Filter the entries that follow, copying every line in which the word "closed" appears.

#### [Data provided]
┌──
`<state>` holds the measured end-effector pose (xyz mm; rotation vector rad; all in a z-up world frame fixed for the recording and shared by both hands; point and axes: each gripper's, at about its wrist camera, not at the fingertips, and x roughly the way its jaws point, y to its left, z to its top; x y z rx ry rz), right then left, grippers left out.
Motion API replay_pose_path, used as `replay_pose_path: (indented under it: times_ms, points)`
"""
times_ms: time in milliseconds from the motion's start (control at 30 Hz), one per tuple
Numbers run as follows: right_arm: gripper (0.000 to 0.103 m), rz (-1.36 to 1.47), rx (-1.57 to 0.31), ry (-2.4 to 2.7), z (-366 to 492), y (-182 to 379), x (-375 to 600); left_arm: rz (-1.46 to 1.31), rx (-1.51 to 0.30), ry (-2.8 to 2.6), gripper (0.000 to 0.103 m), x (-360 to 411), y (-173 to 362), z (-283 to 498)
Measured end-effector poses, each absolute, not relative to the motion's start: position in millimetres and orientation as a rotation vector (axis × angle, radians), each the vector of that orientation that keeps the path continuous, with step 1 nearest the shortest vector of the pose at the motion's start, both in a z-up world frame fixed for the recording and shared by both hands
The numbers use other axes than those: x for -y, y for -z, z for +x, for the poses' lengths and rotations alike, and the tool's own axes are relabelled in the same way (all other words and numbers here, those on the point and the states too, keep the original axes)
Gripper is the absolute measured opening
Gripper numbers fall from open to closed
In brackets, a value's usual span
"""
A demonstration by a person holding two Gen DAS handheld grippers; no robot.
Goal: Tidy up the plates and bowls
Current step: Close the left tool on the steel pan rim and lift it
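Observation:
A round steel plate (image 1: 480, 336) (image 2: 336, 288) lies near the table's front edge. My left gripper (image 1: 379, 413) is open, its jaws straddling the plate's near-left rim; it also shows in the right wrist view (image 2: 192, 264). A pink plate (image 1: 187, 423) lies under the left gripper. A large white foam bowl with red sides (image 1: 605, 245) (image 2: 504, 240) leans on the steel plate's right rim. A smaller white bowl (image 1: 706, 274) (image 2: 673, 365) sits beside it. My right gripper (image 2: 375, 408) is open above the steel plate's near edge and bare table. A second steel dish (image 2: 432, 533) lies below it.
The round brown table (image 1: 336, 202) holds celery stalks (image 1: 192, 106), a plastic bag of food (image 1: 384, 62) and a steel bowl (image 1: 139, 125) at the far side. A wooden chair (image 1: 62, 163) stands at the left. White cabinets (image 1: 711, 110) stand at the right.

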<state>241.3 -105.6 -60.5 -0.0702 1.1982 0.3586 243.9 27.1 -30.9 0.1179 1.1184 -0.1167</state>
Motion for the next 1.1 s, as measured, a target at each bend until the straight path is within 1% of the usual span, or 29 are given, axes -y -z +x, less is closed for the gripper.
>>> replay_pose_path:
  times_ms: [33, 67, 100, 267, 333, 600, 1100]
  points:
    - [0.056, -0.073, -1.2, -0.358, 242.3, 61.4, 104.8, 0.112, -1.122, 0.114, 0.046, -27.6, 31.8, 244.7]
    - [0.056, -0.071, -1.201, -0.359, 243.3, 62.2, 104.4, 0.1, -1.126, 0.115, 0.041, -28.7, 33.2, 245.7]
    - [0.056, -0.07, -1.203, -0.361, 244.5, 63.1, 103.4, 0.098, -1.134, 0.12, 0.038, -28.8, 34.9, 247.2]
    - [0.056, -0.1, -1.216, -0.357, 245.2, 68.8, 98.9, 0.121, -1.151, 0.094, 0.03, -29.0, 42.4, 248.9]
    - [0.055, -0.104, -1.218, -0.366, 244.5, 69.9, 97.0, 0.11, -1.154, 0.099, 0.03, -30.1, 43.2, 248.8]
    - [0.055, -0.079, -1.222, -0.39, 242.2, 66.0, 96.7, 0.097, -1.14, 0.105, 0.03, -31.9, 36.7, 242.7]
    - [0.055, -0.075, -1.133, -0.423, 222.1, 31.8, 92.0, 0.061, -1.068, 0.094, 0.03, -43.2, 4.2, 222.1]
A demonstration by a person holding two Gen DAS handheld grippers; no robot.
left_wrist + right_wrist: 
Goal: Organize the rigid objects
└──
#### [Answer to this exercise]
Gripper numbers fall from open to closed
Motion for the next 1.1 s, as measured, a target at each bend until the straight path is within 1% of the usual span, or 29 are given, axes -y -z +x, less is closed for the gripper.

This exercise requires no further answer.